Task objective:
Could you repeat the data word for word while skipping the pictures?

Dataset section:
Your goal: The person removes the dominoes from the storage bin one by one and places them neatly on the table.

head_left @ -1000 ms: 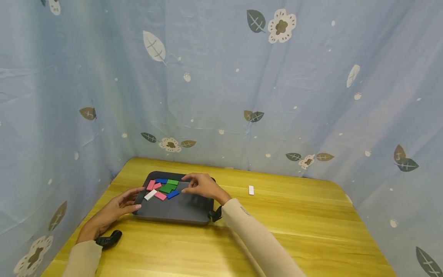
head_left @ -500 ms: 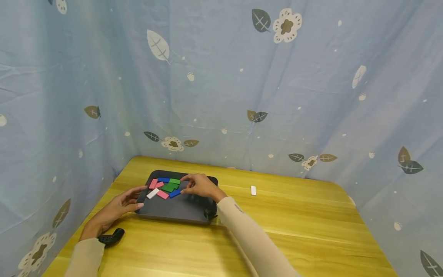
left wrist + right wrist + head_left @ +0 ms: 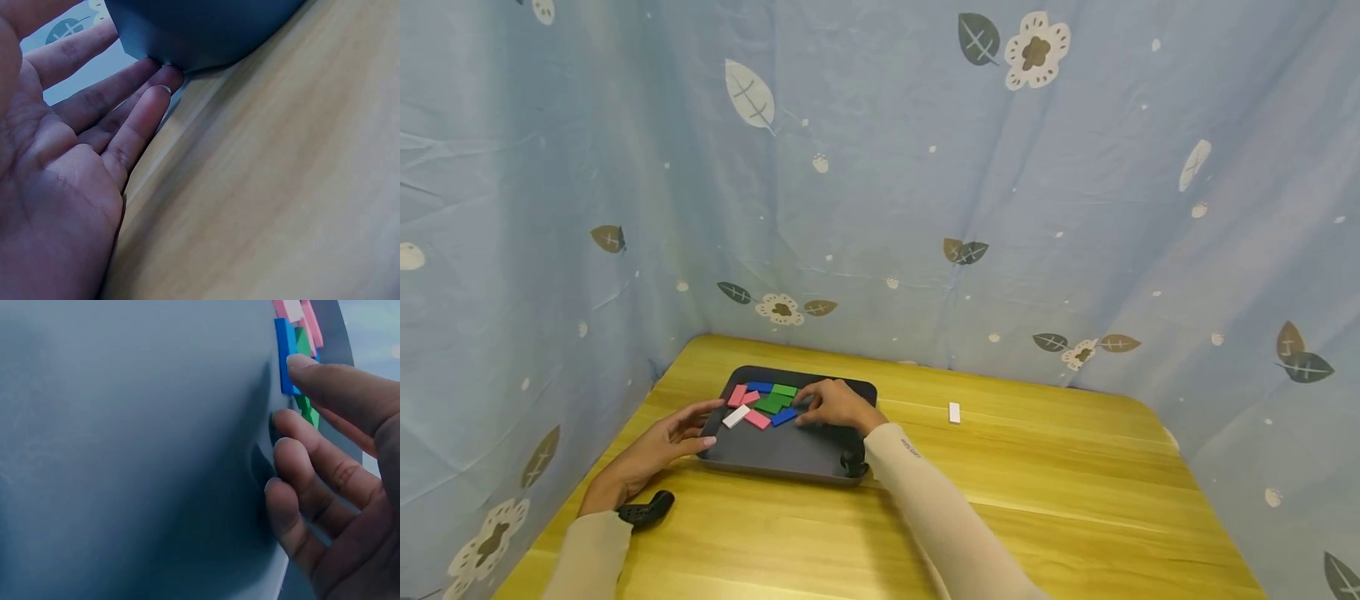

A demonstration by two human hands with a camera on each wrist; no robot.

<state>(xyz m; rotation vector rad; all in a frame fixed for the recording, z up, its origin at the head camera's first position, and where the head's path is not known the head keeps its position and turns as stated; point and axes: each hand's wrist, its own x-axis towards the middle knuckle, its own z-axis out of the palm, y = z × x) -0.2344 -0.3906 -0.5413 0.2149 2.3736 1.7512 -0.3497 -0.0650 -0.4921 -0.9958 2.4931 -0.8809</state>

Response below:
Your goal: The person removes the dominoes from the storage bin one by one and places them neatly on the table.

head_left @ -1000 ms: 
head_left @ -500 ms: 
left wrist + right wrist + head_left @ +0 ms: 

A demonstration by two human hands with a camera on each wrist; no robot.

<state>(xyz m; rotation vector rad; all in a frame fixed for the recording, z up, its origin at the head camera's first position, and where the head's path is not known the head keeps its position and turns as stated; point and axes: each hand's wrist, its own x-axis towards the middle knuckle, its own z-axis out of the palm, y = z × x) -0.2344 -0.3906 -0.5413 0.2149 2.3736 1.7512 -0.3497 -0.0650 -0.4921 -0.9958 2.4931 -0.8809</state>

Nothing remains to be added to this answer.